Nachdem Berlin und Deutschland den Zuschlag für die sechsten Olympischen Spiele von 1916 erhalten hatte, wurde ein «Komitee für die Kämpfe zu Pferd» gegründet. Präsident war der Generalinspekteur der Kavallerie, General Georg von der Marwitz, erster Vizepräsident das spätere FEI-Bureau-Mitglied Graf Edwin von Rothkirch und Trach. Als Generalsekretär amtete Gustav Rau unangefochten. Von Stockholm 1912 übernahm Rau bei seinem Programm für Berlin 1916 die drei Disziplinen Springen, Dressur und Military mit Änderungen nur in der Military.
Für die Military 1916 sah Rau zwei Dressurprüfungen vor. Nach der Dressur am ersten Tag, dem Geländeritt (47 bis 57 Kilometer mit 15 Hindernissen) und der Steeple Chase (3000 Meter mit zehn Hindernissen) sowie dem Springen mit zwölf Hindernissen bis 1.40 Meter hoch und 4.50 Meter breit, sollte unmittelbar danach eine zweite Dressurprüfung folgen, dies zur Prüfung der Kondition. Die Bedeutung dieser zweiten Dressur wird unterstrichen durch die Koeffizienten: Ers­te Dressur = 1; Gelände = 3; Springen = 1; Zweite Dressur = 2. Die Reiter mussten Uniform ohne Waffen tragen, Zäumung: Kandare. Die Geländestrecke blieb bis zum Start geheim.

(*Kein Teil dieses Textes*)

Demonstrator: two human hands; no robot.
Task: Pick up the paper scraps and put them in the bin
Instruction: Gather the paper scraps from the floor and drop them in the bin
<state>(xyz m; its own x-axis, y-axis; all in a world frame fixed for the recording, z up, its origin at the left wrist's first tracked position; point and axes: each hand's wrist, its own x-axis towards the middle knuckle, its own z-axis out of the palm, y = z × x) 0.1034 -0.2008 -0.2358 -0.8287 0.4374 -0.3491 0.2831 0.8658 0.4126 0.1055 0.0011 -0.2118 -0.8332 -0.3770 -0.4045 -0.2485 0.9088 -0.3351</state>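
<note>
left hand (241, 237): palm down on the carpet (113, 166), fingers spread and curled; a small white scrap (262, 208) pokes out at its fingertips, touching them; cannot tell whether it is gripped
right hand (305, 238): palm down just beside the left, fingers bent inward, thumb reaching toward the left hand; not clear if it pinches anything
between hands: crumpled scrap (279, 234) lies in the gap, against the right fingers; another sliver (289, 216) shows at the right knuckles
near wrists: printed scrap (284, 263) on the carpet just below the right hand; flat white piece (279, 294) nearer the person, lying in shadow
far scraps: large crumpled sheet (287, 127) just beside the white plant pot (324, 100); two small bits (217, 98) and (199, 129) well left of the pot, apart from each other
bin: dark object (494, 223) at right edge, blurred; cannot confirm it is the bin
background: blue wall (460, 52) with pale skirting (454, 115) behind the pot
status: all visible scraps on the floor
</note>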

Neben diesen nun klassischen drei olympischen Wettbewerben wollte Rau drei neue einführen.

Schulpferdeprüfung

Dies war gedacht als Dressurprüfung für Schulpferde mit den «High School Figuren» Pirouetten, Passage, Piaffe und Schulsprüngen, die bei der von Stockholm übernommenen Dressur nicht verlangt wurden. In seinen Ausschreibungen war Rau sehr explizit, was er von einem Schulpferd verlangte und was von einer Kampagne Pferd, wie er die Teilnehmer in der «Normaldressur» bezeichnete.
Auch Rekordspringen, wie es vor dem Ersten Weltkrieg bei allen grossen Concours populär war. Beginn bei 1.50 Meter. Ritt über 15 bis 20 Kilometer, mit 30 bis 40 Hindernissen bis 1.40 Meter hoch und fünf Meter breit. Zugelassen waren Herrenreiter (Amateure). «Professionals» waren ausgeschlossen. Als «Professionals» galten solche, die gewerbsmässig mit Pferden handelten, solche verliehen, ritten, arbeiteten oder arbeiten liessen. Dazu gehörten Besitzer und Angestellte von Tattersalls und zivilen Reitinstituten, Zirkusse und Pferdehandlungen. Teilnahmeberechtigt waren aktive Offiziere und Offiziere der Milizarmeen. Pferde durften nicht im Besitz von Profis oder einer Reitschule sein oder gewesen sein. Die Preise gehen an die Reiter, nicht an die Besitzer. Das Schiedsgericht besteht aus einem Deutschen als Präsident und je einem Mitglied der teilnehmenden Nationen. Für die beiden Dressuren und die Dressur der Military werden ausländische Richter aufgeboten. In den andern Prüfungen richten nur Deutsche. Das alles wurde bald zur Makulatur, man kann sagen glücklicherweise. Als 1920 in Antwerpen wieder olympisch geritten wurde, basierte man sich, mit einigen Änderungen, auf Stockholm 1912. Paris 1924 wurde dann bereits unter der Ägide der FEI durchgeführt.